> [PROBLEM TO WORK ON] Write only the number of lines in the data that contain the word "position".

> [AVAILABLE DATA]
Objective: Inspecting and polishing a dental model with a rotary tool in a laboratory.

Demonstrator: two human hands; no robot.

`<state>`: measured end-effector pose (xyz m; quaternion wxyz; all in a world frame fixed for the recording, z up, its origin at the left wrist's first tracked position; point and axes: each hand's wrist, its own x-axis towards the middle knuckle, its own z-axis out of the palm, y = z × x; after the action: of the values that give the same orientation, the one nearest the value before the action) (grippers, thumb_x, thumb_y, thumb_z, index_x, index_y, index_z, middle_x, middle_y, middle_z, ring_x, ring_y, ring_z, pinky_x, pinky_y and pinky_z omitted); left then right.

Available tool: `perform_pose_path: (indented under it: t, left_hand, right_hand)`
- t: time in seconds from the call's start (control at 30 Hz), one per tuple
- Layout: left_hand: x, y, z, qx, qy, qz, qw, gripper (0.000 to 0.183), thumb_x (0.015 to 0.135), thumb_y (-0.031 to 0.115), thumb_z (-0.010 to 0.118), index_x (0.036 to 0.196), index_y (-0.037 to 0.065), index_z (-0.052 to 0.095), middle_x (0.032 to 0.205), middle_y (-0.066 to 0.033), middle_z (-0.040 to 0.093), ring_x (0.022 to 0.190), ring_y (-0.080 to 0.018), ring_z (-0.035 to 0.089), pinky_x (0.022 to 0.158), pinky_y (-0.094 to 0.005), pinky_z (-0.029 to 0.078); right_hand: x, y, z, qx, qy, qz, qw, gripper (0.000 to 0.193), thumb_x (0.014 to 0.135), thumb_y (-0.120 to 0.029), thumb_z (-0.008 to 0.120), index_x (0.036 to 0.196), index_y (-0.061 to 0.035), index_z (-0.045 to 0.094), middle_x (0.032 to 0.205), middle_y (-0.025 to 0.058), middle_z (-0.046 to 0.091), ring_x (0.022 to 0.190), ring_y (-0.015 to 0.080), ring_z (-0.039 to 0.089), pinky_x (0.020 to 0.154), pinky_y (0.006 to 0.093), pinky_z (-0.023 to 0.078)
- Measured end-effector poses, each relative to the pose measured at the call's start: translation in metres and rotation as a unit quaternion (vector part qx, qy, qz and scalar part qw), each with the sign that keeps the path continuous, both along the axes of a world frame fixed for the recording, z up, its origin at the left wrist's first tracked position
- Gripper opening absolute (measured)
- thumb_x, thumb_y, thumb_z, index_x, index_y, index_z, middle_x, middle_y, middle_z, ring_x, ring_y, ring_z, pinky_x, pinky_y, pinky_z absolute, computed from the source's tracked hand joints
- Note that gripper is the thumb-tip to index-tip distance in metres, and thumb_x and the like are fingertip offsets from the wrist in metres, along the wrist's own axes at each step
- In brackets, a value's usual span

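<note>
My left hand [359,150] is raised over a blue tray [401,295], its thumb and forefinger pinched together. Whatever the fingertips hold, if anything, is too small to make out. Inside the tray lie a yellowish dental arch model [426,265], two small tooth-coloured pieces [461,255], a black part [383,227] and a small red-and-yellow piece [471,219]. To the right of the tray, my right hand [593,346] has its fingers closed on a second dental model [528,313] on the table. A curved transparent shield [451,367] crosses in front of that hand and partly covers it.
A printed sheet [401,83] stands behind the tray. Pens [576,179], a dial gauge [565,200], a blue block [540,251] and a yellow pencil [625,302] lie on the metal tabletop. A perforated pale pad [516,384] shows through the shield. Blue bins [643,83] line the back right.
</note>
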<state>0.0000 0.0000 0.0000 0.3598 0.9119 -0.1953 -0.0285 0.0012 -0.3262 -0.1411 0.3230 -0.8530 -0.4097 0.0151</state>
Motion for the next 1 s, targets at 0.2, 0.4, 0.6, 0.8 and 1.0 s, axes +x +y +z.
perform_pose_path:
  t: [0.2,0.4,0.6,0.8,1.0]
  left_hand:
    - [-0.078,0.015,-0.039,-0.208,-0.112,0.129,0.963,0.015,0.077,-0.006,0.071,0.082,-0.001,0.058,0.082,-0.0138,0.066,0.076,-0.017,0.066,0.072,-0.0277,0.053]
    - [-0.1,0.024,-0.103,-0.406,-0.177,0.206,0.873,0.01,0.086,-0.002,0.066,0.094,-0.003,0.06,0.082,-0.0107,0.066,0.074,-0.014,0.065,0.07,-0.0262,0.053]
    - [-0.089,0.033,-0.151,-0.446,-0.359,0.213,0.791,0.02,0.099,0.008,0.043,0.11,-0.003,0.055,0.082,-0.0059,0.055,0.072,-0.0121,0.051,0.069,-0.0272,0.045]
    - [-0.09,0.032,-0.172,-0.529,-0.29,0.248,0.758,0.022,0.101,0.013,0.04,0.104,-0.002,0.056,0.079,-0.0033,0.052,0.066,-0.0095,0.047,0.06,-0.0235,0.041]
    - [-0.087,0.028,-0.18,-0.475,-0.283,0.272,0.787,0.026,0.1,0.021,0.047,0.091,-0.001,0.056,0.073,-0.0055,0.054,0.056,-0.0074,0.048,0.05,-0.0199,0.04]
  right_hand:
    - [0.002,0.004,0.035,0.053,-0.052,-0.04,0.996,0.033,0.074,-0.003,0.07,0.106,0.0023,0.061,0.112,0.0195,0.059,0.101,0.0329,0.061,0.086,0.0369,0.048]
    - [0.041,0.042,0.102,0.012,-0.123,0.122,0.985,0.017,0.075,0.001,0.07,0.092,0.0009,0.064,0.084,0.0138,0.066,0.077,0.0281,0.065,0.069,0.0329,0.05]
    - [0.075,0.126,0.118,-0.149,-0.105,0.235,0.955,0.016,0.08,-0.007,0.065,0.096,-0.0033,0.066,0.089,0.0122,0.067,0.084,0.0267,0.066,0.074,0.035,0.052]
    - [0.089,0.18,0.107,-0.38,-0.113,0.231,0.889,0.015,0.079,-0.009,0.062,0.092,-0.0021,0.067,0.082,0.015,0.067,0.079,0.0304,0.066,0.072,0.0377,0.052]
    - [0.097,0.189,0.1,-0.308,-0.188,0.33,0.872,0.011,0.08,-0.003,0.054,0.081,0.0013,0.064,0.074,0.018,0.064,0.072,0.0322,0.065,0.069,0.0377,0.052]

> [ANSWER AREA] 2